Sat, 04 Jun 2005 19:16:47 GMT  
 Amzi Prolog - Warplan exame: extending it

Quote:

> Hi

> Has any of you had any contact with the warplan sample which comes in
> the amzi package ?

I haven't, but my thesis was on planning and I think I can tell you
what the problem is.  It sounds to me like the planner is either not
doing iterative deepening properly, or is starting with too great a
depth limit, or is increasing the depth limit on each iteration by too
great an amount.  Backwards chaining planners will often examine crazy
looking tactics and, if there is no reason to elide them (for instance,
because they make the plan too long), will preserve odd or even
pointless steps in the final plan.

That said, it shouldn't be too hard to knock up a plan optimizer to
remove redundant steps.

As far as dismantling blocks world problems and then assembling the
solution goes, that may not be the most efficient technique, but it
certainly requires the least effort!  Have you checked to see whether
more efficient solutions do indeed exist in the cases you've
observed?

- Ralph



Sat, 04 Jun 2005 20:53:10 GMT  
 Amzi Prolog - Warplan exame: extending it

Quote:

> I haven't, but my thesis was on planning and I think I can tell you
> what the problem is.  It sounds to me like the planner is either not
> doing iterative deepening properly, or is starting with too great a
> depth limit, or is increasing the depth limit on each iteration by too
> great an amount.  Backwards chaining planners will often examine crazy
> looking tactics and, if there is no reason to elide them (for instance,
> because they make the plan too long), will preserve odd or even
> pointless steps in the final plan.

> That said, it shouldn't be too hard to knock up a plan optimizer to
> remove redundant steps.

> As far as dismantling blocks world problems and then assembling the
> solution goes, that may not be the most efficient technique, but it
> certainly requires the least effort!  Have you checked to see whether
> more efficient solutions do indeed exist in the cases you've
> observed?

  Well.. it shouldn't be too hard if I had the proper Prolog knowledge
to do it.

  A more efficient planner exists, as long as it is non-linear and
hierarquic. But I couldn't find an implementation of it. TWEAK, SNLP,
NOAH and the likes are all of this kind. But they are rather more
complex in code. They involve graphs, critics, optimizations and so.

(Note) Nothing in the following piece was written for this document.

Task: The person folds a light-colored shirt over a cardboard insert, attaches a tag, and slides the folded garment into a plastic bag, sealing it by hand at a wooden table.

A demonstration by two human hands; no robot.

  Guess I must get a real good book on planners and prolog, to see if
they can help.



Mon, 06 Jun 2005 01:56:33 GMT  
 Amzi Prolog - Warplan exame: extending it


Quote:
>Hi

>Has any of you had any contact with the warplan sample which comes in
>the amzi package ?

>I'm trying to do a blocks world simulator with it. it seems to work
>right, but I noticed a few glitches.

>1st:

>  c -> a
>  b    b
>  a    c

>On this plan, the planner takes c and puts it in the table (correct).
>But then it takes b, and puts it on the table to. Right after that, he
>takes b again and stacks it on c. This step is absolutely redundant,
>since it didn't need to put b on the table, but just stack it on c
>directly.

See "Artificial Intelligence Techniques in Prolog" by Yoav Shoham,
Chapter 8, Planning and Temp{*filter*}Reasoning. He talks about STRIPS
and problems as you have mentioned, then RSTRIPS and nonlinear
planners.

A.L.



Mon, 06 Jun 2005 10:45:51 GMT  
 
 [ 4 post ]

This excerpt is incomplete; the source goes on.